If flow is the paradigm for the way of life in the Fourth Dimension, what have been the predominant paradigms of the old Third?
The scientific paradigm is empirical materialism. And we’ll return to that in a moment.
The prevailing social paradigm for perhaps the last 150 years has been Social Darwinism.
What are its tenets?
Social Darwinism is the view that life is a struggle for existence. It sees there as being scarce resources for which we compete. And it predicts that only the fittest will survive.
It sees nature is red in tooth and claw. That is, nature is neutral and favors the strong. Whether that tenet is true or not, its implication is that the social environment is also red in tooth and claw.
Predation does exist in nature. To that extent it may be red in tooth and claw. But even nature is weighted toward the good and the benevolent. That is, while life forms may prey on each other, the natural order, the universal law, etc., though impartial, tends to favor the good. Here is Lao Tzu making this important observation:
“Impartial though the Way of God may be,
It always favors good men.” (1)
The fact that the natural order, or divine order, can be impartial and yet favor the good is a mystery that the spiritual student needs to solve. For free will to be allowed, impartiality has to be the case at the level of the Divine.
But for the purpose for which life was created to be served – for us to travel from God to God – the Good must also be favored.
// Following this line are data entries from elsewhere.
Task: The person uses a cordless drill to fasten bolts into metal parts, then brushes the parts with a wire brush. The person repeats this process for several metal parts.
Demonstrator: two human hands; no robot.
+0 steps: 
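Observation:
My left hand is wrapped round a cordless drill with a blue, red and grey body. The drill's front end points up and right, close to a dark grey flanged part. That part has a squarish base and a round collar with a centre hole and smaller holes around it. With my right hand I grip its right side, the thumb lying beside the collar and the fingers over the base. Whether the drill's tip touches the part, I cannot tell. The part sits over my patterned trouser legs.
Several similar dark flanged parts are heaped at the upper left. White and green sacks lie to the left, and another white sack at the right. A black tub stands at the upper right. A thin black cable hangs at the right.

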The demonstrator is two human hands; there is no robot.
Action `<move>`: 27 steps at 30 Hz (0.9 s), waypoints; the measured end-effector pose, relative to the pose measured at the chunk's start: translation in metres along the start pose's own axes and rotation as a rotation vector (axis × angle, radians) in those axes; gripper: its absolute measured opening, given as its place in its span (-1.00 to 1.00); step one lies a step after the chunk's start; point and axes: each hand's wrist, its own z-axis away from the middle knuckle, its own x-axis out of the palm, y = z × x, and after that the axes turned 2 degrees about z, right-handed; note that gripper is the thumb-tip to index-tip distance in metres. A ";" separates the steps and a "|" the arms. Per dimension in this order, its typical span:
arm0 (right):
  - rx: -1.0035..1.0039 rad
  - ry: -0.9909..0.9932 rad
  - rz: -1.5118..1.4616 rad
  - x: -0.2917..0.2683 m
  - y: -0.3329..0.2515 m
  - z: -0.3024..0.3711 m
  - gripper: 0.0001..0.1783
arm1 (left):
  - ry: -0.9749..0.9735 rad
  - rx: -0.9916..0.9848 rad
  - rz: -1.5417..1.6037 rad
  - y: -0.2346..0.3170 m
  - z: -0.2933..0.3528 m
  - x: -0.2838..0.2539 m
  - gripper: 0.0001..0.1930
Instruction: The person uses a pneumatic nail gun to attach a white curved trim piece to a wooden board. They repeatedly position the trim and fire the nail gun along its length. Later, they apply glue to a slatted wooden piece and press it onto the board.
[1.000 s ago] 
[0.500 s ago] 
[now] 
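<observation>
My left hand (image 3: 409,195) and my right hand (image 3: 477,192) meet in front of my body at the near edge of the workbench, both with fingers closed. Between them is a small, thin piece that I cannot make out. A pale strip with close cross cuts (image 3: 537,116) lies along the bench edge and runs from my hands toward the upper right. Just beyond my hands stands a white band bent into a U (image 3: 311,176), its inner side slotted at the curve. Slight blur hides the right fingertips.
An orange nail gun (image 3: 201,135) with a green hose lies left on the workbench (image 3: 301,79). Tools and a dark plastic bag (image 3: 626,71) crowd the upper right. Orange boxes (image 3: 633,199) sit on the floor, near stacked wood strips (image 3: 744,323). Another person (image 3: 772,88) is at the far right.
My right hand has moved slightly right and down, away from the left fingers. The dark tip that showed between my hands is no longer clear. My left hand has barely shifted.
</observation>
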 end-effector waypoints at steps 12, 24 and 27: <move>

If life were not purposeful, this tendency toward the Good might not be the case.
So the mere fact that nature may on some level and in some ways be red in tooth and claw does not invalidate its pointing and tending towards the Good.
And the mere fact that the animal world features predation is no reason for the human world also to do so. Spiritual evolution lays down that it not be so. The human level of existence is there, I believe, to promote the ability to love one another, not to promote the ability to prey on one another.
The notion of spiritual evolution is what’s missing from the Social Darwinist interpretation. It emphasizes the physical but leaves out the spiritual.
Life forms evolve to higher and higher levels of divine existence. Human society is not and never was intended to be red in tooth and claw. That applies to its first tenet.
Its second tenet is that only the strongest survive. The weakest go to the wall. This tenet has never been observed in human society, although there have always been people who’ve tried to make it prevail.
Any kind of care-giving in our society – care of the young, the sick, the disabled, the poor, the old, and the dying – is a refusal to live by this merciless interpretation of life.
The weakest seldom go to the wall. The young are protected. The sick are tended to. The disabled are assisted. The old are cared for. And the dying are made comfortable.
If we knew that the dead live on in circumstances much preferable to the living, we might give them a joyous send-off. (2) I certainly ask for one myself.
I predict that access to the medical and hospital care system based on wealth is not a system that will last. Universal medicare is practised in many countries and is seen as an “enlightened” social approach. All citizens who live under such a system, when general economic conditions are not limiting, would never live under any other.
Education, roads, bridges, electrical, telephone, and water systems – all manner of projects are in whole or in part paid and provided for by society at large. If not these projects, then others.
The elites of society preach rugged individualism and free enterprise only as long as they’re winning. When they’re losing, they look to government to bail them out.
The bank bailout of former years is one example of this “free enterprise” while the rich are winning and “government assistance” when the rich are losing. They extract wealth from society while attempting to pass the costs along, which is one way the rich get richer and the poor get poorer. Until now.